【大紀元日本1月7日】「地下鉄なしでは都市とは呼べない」。中国各地で今、地下鉄の建設ラッシュが進み、いわば「地下鉄大躍進」という現象が起きている。しかし、調査によると、全国ほとんどの地下鉄は赤字経営だという。地下鉄建設はGDPの数値を上げる格好の道具としてもてはやされ、多くは綿密な調査を経ずに建設された。専門家は「経済利益を度外視する経営は、地方政府の財政難を深刻化させるほか、安全性にも問題ある」と指摘した。中国産経新聞が報じた
記事によると、中国各地で地下鉄建設が「流行っている」という。北京はつい先日、一気に5本の地下鉄を同日に開通し、地下鉄の総距離数は300キロに達した。ほかにも20を超える都市が地下鉄の建設を進めている。申請中のものも入れると、その数はさらに膨れ上がる。2006年に10本しかなかった地下鉄は、現在は37本で、2015年には85本になる予定だという。

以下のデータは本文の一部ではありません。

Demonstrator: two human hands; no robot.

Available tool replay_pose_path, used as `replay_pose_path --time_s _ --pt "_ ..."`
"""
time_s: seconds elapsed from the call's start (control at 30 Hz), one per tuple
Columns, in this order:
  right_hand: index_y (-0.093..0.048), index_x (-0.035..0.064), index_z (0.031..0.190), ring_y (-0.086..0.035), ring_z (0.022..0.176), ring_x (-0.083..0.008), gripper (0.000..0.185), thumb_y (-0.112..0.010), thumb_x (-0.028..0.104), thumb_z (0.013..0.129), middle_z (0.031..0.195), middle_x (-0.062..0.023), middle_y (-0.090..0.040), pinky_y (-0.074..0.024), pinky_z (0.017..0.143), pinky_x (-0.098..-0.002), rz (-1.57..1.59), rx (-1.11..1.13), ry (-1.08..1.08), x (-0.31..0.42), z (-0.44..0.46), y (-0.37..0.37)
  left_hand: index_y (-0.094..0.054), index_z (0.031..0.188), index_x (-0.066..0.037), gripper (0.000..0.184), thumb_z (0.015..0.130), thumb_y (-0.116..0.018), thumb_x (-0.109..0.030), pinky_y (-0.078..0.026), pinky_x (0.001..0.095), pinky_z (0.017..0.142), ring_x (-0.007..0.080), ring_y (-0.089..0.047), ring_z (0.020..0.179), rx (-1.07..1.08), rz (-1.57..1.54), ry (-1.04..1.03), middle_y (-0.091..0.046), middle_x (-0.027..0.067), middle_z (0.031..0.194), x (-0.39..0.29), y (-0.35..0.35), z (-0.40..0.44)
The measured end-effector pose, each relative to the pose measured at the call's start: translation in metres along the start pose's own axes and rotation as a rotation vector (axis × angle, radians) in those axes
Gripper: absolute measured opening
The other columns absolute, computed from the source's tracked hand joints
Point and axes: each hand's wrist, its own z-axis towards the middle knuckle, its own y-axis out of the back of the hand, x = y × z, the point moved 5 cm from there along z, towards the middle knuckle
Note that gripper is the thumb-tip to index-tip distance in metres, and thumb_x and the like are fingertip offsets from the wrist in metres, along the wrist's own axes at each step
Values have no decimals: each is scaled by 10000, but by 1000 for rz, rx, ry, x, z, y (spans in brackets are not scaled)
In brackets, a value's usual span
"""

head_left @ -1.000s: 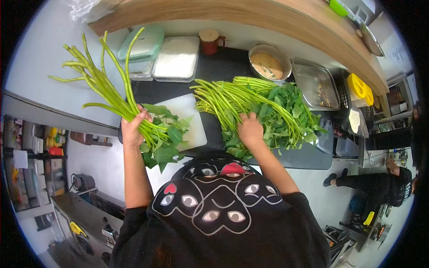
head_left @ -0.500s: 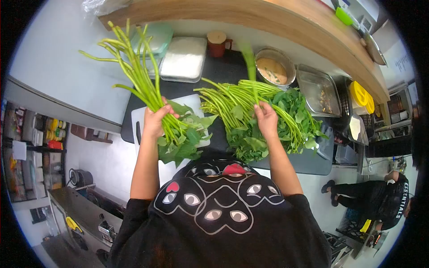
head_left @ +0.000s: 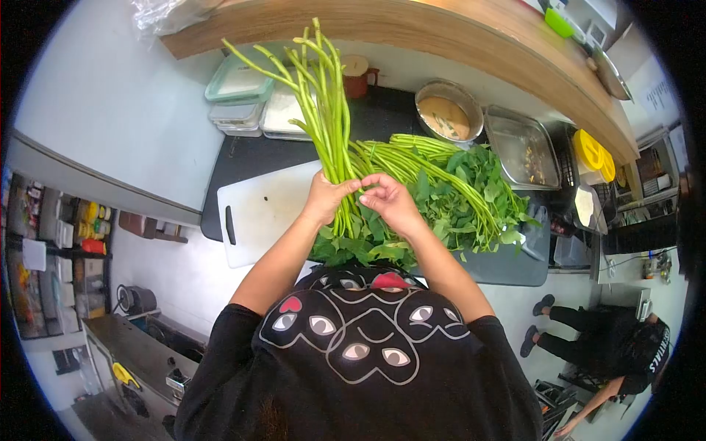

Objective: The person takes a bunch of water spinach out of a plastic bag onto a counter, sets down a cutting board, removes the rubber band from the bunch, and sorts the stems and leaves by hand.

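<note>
My left hand (head_left: 329, 200) is closed round a bunch of water spinach (head_left: 327, 117), its long green stems pointing up and its leaves hanging below. My right hand (head_left: 392, 206) meets the bunch at the left thumb, its fingers curled in a pinch; whatever lies between them is hidden. Right beside it is a larger pile of water spinach (head_left: 471, 176), stems and leaves heaped on the dark counter. A white cutting board (head_left: 257, 209) is to the left, partly behind my left forearm, with a small dark speck on it.
Behind the greens stand lidded containers (head_left: 239, 84), a reddish-brown mug (head_left: 357, 77), a bowl of tan liquid (head_left: 448, 110) and a metal tray (head_left: 522, 147). A wooden shelf (head_left: 412, 29) overhangs the back. Another person (head_left: 610, 338) in dark clothes is at far right.
My left hand has carried its bunch rightward off the cutting board, up against the pile. My right hand has moved left to meet it. The other person has bent and reached an arm down.
</note>
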Motion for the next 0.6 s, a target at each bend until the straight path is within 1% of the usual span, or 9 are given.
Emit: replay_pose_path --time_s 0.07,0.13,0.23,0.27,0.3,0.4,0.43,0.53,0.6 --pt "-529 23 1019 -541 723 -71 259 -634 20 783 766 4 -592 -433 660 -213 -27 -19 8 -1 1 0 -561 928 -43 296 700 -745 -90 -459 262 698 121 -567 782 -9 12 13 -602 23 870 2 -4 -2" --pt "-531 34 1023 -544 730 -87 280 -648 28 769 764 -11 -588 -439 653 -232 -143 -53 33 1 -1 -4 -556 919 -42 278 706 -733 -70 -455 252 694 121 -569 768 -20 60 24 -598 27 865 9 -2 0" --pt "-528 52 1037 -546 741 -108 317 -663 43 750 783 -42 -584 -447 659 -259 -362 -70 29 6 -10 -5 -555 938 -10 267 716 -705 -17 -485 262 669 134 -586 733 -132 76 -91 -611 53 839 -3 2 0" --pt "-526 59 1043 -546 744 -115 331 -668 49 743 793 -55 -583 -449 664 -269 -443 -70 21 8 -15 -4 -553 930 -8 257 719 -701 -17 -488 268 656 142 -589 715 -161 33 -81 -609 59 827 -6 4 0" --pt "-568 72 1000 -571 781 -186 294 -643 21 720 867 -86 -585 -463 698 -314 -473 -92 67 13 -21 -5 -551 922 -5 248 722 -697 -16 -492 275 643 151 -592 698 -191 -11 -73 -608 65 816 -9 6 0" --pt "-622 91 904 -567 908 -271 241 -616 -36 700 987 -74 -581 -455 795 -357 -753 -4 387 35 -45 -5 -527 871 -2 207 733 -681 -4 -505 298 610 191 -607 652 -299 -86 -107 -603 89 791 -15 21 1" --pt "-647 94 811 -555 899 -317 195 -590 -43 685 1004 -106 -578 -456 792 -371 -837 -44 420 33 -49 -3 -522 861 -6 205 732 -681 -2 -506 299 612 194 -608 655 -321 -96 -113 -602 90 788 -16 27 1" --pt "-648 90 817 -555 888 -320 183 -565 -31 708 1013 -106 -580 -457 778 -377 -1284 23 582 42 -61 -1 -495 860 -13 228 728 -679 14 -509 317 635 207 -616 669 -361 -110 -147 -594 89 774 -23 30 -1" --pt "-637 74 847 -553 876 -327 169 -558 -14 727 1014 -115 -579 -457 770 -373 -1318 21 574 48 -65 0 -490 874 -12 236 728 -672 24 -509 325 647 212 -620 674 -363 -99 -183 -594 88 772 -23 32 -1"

しかし、多くの都市は、交通渋滞を緩和させるために地下鉄を建設したのではない。地下鉄があると一流都市に仲間入りしたことになる、と政府幹部は思っている。さらに、中央財経大学研究センターの郭田勇主任は、地下鉄を必要としない都市まで巨資を投じて建設を急ぐ原因は、巨大な公共事業プロジェクトとして、GDPを増長させる効果があるからだと指摘した
しかし、その弊害は大きいと専門家は言う。
調査によると、ほとんどの地下鉄は赤字経営。北京の地下鉄は年間10億元の赤字を出しており、上海の場合は1路線を除けばすべて赤字。南京地下鉄の一日の売り上げは、予想の3分の1にも達していないという。なかには、4~5年分の財政収入を地下鉄建設に投じた都市もある。「地下鉄大躍進で地方政府の財政難をさらに深刻化させた」と、民間経済分析機構である安邦コンサルタントは報告した。
さらに、無計画な地下鉄建設は沿線の地価をつり上げ、不動産価格の高騰に拍車をかけた。深圳(シンセン)市の場合、地下鉄1号が建設されてから3年以内に、沿線物件の家賃が2~5倍に跳ね上がったという。
専門家が最も懸念しているのは、安全性の問題だ。深圳市だけで去年一年間で10数件の事故が発生したという。地下鉄建設に詳しい中国工程院の専門家・王夢恕氏は、「地下鉄は面子(メンツ)工事となり、距離数や工期の短さを争い、綿密な調査を経ずに建設を開始し、安全性の面で大きな危険が潜んでいる」と指摘した。